Cypress Quartet announces new album - Elena Ruehr's How She Danced - available Feb 23

“music with heart and...a forceful sense of character and expression” – The Washington Post

The Cypress String Quartet (Cecily Ward, violin; Tom Stone, violin; Ethan Filner, viola; and Jennifer Kloetzel, cello) announces the commercial release of How She Danced: String Quartets of Elena Ruehr on Tuesday, February 23, 2010. The album, which includes Elena Ruehr’s String Quartets No. 1 (1991), No. 3 (2001), and No. 4 (commissioned by the Cypress Quartet in 2005), will be available on iTunes, CDBaby.com, Amazon.com, and other major retailers. The disc was produced by Cypress first violinist Cecily Ward and Mark Willsher, and recorded at Skywalker Sound.

The album’s release coincides with the world premiere of another string quartet commissioned by the Cypress Quartet from Ms. Ruehr, which is based on Ann Patchett’s novel Bel Canto. The premiere performance will take place on Friday, February 26 at 8pm at Herbst Theatre (401 Van Ness Avenue, San Francisco, CA). A second performance will take place on Sunday, February 28 at 3pm as part of the Montalvo Arts Center’s Villa Chamber Music Series (15400 Montalvo Rd., Saratoga, CA).
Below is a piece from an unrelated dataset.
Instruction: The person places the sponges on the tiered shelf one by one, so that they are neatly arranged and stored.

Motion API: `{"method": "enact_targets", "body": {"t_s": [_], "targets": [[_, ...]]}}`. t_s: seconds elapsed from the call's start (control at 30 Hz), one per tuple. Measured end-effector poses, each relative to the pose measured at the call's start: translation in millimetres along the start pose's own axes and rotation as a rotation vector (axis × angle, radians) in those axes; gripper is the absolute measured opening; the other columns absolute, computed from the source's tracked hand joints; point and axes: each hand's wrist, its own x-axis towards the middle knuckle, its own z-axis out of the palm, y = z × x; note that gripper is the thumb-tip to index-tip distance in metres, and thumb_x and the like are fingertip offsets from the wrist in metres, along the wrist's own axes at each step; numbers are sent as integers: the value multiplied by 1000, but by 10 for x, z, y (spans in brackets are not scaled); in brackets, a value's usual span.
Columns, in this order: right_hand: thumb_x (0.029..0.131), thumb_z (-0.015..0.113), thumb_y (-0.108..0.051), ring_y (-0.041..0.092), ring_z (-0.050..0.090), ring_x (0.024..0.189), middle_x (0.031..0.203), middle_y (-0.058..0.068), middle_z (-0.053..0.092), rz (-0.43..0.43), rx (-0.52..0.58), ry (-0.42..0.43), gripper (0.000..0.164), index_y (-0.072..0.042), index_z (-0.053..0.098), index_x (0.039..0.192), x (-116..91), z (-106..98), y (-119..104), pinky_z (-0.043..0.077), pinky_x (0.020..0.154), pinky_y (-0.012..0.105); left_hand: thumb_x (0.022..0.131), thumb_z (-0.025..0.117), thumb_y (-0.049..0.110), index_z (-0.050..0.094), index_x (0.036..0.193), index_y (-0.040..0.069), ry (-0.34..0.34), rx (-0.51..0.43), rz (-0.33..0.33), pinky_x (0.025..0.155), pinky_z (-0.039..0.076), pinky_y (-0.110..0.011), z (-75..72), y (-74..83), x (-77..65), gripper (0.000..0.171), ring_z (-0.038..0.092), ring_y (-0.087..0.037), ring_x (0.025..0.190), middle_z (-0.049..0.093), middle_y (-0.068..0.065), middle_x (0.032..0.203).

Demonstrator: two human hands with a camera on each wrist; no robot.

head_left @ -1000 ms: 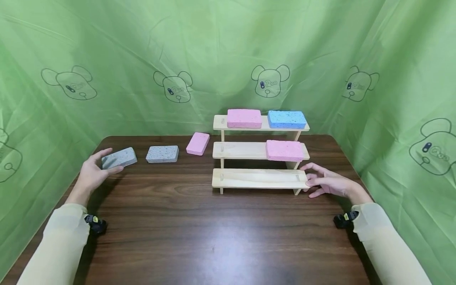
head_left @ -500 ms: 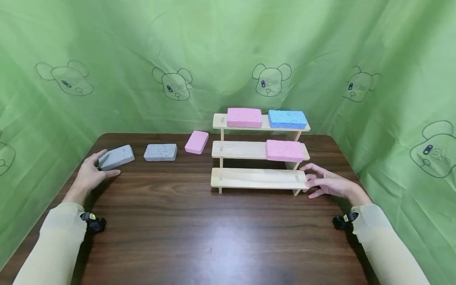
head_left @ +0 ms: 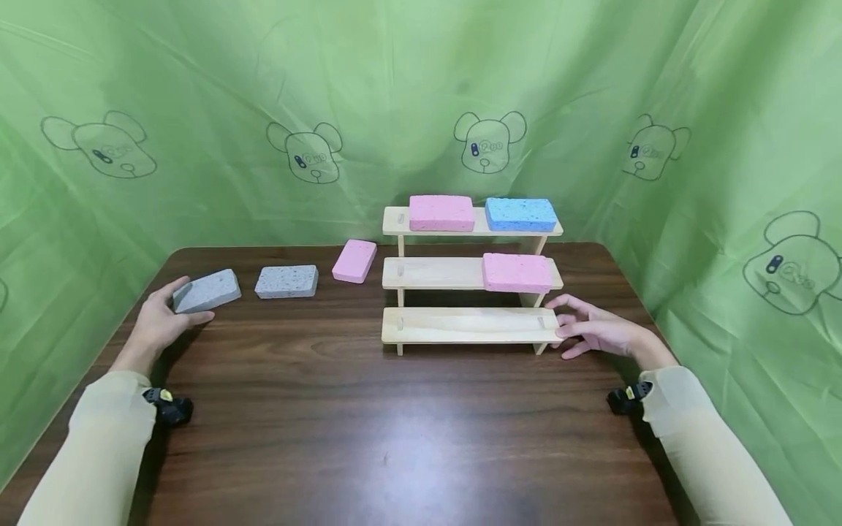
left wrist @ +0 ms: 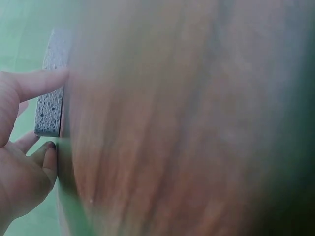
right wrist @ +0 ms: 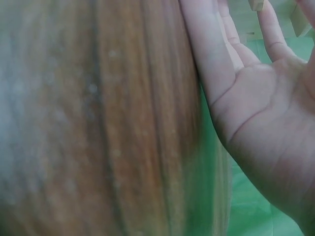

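At the left of the table, my left hand (head_left: 158,318) holds a grey sponge (head_left: 209,291) by its left end, with the thumb on the near side and the fingers behind. In the left wrist view the thumb crosses the speckled side of this grey sponge (left wrist: 48,115). A second grey sponge (head_left: 286,281) lies flat to its right, then a pink sponge (head_left: 354,261) set at an angle. My right hand (head_left: 595,330) grips the right end of the lowest tier of a wooden three-tier stand (head_left: 460,325). The right wrist view shows mostly the palm (right wrist: 266,113).
On the stand's top tier sit a pink sponge (head_left: 441,213) and a blue sponge (head_left: 520,215). Another pink sponge (head_left: 517,273) is at the right of the middle tier. Green curtain (head_left: 395,95) hangs behind and beside the dark wooden table (head_left: 342,424).
The head view has shifted slightly, carrying everything a little to the left in the picture. Both hands keep nearly the same places against the grey sponge and the stand.
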Motion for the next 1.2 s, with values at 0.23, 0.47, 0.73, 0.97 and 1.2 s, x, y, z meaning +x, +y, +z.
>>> {"method": "enact_targets", "body": {"t_s": [0.23,0.47,0.73,0.97,1.2], "targets": [[103,48,-1,34,64,108,128,20,55,3,-7,1,46,-22,36,141,-9,0,-23,56,87,57,91,79,26,25,159,1,-40,-40,-40,102,39,-59,-7,56,-17,90,32,-59,136,23,-42,153],[104,46,0,34,64,108,127,19,55,17,-21,14,44,-23,37,140,-81,18,-32,56,87,57,85,85,33,31,157,2,-36,-84,-38,97,41,-44,21,102,-64,95,37,-52,135,38,-33,152],[103,45,3,35,64,108,127,19,56,8,-10,-1,46,-22,37,140,-12,-10,-31,56,87,58,83,85,39,34,156,3,-34,-53,-32,82,35,-26,-128,114,-182,96,39,-48,131,40,-32,150],[103,46,-1,33,64,107,127,19,57,-12,-27,-15,46,-22,36,142,-19,-51,-43,56,86,58,82,86,38,38,155,6,-22,-67,4,72,41,-14,-188,244,-227,94,49,-29,112,49,-26,141],[103,43,3,36,63,109,129,20,55,-5,-10,-24,48,-21,34,143,1,-81,27,55,87,60,82,86,41,40,154,8,-42,-56,14,75,40,-18,-198,400,-249,92,48,-33,118,45,-27,144]]}}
Known for their elegant performances, the Cypress’s sound has been called “beautifully proportioned and powerful” by The Washington Post, and the ensemble has been singled out by Chamber Music Magazine as “a Generation X ensemble to watch.” This disc follows the success of the ensemble’s recent recording of Beethoven’s Late Quartets Op. 131 and 135, which Gramophone magazine praised as “revealing artistry of uncommon insight and cohesion.”

Elena Ruehr has been called a “composer to watch” by Opera News, and her music has been described as “stunning . . . beautifully lighted by [a] canny instinct for knowing when and how to vary key, timbre, and harmony” by The Boston Globe.

The Cypress Quartet came to know Ms. Ruehr’s music through a blind listening process. Each year, the ensemble commissions a number of new works for string quartet, and selects composers based solely on whose music speaks to all four of them. Over just a decade, the Cypress has commissioned and premiered more than 30 new works, four of which are now included on Chamber Music America’s list of 101 Great American Ensemble Works.

Of the music included on How She Danced, Ms. Ruehr said, “The three quartets here span about 15 years of my work. Each is quite different and reflects my interests, which include opera, poetry, and literature. I treat the instruments either as voices or as drums, with long lyrical lines and a dance-like sense of rhythmic drive. In addition, the quartets all specifically refer to older music, ancient and traditional source, from folk songs to specific classical repertoire.”

Cecily Ward describes their relationship as simpatico. “Elena has described a credo she has had since her 20s: ‘The surface is simple, but the structure is complex,’” she said. “That’s probably why we get along; it’s what our quartet does!”